__YOUR TASK__
Only the lines from the start of the entries through the line with "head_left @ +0" are wanted; please output them exactly.

__Records from a data collection__
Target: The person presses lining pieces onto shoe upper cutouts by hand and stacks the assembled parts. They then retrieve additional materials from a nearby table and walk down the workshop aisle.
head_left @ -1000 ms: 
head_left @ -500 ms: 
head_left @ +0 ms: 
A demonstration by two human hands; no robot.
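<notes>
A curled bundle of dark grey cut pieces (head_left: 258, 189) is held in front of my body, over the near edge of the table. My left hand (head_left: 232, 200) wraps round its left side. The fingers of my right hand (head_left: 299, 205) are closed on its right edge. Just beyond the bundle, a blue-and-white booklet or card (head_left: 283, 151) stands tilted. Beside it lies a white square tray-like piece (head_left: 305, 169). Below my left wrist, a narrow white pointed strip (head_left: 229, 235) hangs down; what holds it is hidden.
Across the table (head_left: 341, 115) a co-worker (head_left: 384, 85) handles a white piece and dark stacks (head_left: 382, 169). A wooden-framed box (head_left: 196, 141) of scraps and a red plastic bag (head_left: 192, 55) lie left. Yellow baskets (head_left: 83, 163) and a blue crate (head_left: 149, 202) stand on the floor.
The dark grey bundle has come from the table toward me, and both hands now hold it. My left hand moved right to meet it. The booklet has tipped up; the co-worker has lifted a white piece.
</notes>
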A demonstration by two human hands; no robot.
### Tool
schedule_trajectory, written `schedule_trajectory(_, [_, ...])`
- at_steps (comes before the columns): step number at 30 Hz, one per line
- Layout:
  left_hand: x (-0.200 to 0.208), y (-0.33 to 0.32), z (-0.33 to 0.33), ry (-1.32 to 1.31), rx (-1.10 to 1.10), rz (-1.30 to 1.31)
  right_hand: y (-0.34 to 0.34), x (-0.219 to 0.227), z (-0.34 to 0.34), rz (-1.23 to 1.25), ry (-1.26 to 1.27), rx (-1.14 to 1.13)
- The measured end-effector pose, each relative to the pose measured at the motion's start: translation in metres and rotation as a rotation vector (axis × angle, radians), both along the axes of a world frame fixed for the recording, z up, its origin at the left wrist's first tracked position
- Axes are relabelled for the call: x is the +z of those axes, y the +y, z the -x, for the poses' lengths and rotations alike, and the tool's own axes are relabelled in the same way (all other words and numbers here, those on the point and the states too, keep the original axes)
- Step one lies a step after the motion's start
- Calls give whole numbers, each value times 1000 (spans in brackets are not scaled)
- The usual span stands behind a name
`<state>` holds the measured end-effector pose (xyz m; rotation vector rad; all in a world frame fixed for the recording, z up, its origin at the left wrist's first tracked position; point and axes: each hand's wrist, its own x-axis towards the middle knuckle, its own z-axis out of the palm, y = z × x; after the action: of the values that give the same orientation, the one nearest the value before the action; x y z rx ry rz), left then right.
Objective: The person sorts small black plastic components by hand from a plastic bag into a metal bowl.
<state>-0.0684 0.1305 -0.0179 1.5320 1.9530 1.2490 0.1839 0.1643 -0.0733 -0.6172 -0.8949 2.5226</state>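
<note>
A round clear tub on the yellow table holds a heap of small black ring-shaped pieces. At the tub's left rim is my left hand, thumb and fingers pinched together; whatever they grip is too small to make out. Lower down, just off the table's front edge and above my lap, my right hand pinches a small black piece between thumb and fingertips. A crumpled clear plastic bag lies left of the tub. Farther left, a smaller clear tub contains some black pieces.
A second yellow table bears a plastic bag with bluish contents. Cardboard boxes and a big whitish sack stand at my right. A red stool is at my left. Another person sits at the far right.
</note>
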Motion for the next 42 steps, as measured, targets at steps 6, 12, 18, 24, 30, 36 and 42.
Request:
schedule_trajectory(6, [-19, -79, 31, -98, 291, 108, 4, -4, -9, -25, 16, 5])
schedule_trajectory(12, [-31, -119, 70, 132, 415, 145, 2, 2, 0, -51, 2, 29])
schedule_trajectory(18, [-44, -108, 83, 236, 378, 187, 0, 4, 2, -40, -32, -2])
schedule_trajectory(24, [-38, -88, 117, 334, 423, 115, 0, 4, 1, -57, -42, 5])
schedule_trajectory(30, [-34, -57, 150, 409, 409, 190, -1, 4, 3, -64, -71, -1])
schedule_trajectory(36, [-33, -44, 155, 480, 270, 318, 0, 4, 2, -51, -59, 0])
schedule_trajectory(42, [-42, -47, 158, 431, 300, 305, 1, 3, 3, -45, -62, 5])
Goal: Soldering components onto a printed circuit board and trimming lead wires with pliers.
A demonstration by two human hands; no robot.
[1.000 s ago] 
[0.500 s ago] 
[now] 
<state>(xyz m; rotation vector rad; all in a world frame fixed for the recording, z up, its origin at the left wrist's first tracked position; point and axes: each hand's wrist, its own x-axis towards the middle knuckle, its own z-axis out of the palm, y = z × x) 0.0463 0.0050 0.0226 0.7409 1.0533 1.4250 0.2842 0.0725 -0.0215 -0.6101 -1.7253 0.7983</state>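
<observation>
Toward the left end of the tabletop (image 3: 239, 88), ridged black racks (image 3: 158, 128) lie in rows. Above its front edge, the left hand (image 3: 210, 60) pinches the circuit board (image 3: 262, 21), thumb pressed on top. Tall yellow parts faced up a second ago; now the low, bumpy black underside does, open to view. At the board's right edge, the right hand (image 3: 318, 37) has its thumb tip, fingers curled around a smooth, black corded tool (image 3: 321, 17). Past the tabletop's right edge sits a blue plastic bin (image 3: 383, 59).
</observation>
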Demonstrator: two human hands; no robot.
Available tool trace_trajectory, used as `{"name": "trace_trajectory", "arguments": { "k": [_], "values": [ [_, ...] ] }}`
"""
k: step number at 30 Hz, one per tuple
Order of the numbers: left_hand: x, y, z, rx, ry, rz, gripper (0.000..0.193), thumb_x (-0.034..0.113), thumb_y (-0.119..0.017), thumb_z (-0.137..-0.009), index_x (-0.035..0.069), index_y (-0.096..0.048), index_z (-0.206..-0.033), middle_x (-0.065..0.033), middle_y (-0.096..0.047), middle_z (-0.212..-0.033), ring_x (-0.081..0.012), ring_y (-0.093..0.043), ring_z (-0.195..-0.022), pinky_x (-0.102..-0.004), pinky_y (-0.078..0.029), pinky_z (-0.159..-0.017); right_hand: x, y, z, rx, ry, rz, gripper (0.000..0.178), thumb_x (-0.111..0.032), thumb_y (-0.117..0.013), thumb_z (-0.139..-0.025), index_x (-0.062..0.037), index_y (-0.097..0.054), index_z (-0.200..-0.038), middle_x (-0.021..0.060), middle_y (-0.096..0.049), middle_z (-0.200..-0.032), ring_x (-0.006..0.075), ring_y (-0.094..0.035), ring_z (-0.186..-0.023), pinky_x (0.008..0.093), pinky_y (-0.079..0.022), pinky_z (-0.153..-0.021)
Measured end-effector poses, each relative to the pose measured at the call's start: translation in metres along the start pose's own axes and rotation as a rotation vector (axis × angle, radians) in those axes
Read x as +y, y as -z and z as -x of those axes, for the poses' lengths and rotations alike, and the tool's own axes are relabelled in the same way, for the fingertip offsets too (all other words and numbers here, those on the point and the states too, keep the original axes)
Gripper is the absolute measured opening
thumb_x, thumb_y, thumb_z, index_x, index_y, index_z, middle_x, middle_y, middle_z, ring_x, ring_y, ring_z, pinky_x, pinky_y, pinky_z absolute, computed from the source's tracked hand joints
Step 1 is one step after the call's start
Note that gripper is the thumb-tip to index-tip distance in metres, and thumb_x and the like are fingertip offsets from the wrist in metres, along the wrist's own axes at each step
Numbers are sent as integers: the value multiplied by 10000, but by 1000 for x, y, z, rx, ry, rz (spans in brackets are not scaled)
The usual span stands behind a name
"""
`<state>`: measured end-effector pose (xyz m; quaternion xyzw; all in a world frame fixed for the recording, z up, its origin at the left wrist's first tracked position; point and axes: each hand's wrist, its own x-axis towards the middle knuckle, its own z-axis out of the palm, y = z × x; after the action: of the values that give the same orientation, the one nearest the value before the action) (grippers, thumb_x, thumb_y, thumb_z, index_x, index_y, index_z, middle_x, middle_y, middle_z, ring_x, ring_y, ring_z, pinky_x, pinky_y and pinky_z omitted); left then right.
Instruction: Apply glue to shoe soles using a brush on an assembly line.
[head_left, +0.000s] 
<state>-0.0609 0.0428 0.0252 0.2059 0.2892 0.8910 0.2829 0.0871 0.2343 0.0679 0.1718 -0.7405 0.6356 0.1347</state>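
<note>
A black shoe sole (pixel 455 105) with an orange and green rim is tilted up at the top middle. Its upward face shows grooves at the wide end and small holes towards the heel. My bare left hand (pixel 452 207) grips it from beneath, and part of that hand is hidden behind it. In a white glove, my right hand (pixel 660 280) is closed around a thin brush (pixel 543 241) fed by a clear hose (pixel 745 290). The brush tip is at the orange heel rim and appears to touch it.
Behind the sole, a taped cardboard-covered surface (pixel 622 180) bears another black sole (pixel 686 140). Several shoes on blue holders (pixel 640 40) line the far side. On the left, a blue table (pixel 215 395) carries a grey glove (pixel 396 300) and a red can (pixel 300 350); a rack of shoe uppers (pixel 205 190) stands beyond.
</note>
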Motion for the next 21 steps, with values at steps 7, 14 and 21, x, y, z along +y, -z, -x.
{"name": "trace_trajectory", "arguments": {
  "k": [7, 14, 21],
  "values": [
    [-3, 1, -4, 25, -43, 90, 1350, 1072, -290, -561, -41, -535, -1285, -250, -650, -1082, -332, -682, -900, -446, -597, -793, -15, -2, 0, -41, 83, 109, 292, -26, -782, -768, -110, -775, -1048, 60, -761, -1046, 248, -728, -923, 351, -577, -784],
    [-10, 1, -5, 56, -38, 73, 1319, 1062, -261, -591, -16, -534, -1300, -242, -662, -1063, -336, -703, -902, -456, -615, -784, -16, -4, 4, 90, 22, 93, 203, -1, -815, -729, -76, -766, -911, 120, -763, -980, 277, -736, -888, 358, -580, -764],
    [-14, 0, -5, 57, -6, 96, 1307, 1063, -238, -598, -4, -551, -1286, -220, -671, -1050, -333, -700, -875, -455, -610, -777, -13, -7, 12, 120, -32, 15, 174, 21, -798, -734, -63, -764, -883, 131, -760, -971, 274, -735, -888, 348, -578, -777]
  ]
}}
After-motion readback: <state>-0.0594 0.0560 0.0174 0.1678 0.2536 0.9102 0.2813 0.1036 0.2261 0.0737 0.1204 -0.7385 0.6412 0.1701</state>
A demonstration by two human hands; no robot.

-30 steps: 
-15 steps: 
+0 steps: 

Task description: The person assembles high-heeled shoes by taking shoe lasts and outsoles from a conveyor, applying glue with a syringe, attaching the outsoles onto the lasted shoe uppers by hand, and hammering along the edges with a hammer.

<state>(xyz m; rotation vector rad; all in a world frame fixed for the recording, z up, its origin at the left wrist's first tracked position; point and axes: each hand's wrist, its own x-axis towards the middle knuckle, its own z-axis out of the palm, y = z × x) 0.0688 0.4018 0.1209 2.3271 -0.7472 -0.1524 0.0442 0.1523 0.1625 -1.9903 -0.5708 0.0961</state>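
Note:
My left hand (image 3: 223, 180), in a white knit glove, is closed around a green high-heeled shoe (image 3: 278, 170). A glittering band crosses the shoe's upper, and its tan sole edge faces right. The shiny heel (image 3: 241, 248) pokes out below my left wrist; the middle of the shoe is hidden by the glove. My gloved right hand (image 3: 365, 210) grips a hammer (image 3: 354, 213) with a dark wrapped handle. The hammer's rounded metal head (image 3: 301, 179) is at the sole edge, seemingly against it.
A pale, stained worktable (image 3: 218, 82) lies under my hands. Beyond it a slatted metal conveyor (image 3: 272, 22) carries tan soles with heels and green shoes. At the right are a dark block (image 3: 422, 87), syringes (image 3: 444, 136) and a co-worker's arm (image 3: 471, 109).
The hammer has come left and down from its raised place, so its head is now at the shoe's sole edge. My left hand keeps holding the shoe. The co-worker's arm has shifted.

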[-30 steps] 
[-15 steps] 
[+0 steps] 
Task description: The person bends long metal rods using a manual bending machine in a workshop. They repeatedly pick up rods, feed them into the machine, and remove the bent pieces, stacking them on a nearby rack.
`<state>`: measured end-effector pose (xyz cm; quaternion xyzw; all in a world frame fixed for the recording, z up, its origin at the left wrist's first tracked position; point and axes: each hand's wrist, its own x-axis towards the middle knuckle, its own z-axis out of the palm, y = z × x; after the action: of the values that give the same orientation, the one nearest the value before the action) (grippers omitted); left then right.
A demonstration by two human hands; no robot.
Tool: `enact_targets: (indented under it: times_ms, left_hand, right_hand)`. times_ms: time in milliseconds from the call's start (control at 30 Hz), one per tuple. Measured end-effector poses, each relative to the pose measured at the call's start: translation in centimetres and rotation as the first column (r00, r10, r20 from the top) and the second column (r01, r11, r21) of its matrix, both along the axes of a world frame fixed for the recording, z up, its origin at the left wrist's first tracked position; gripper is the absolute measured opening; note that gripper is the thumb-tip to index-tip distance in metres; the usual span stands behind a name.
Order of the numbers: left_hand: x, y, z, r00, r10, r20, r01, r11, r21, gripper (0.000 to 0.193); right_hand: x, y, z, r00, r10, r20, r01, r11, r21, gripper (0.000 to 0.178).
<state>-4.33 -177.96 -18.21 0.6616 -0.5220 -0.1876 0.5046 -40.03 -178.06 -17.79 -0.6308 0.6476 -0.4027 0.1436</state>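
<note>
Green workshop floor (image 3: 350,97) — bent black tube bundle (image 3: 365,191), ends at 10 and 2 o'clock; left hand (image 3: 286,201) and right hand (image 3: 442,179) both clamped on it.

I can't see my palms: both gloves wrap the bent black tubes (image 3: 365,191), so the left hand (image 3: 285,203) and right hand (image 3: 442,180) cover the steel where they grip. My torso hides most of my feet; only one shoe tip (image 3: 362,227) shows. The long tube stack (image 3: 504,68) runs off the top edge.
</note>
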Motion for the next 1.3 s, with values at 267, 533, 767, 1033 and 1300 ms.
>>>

__OUTPUT FOR THIS EXERCISE__
Target: The person presses lining pieces onto shoe upper cutouts by hand and stacks the assembled parts. They then retrieve additional materials from a nearby table and walk down the workshop aisle.
head_left @ -1000 ms: 
head_left @ -500 ms: 
head_left @ +0 ms: 

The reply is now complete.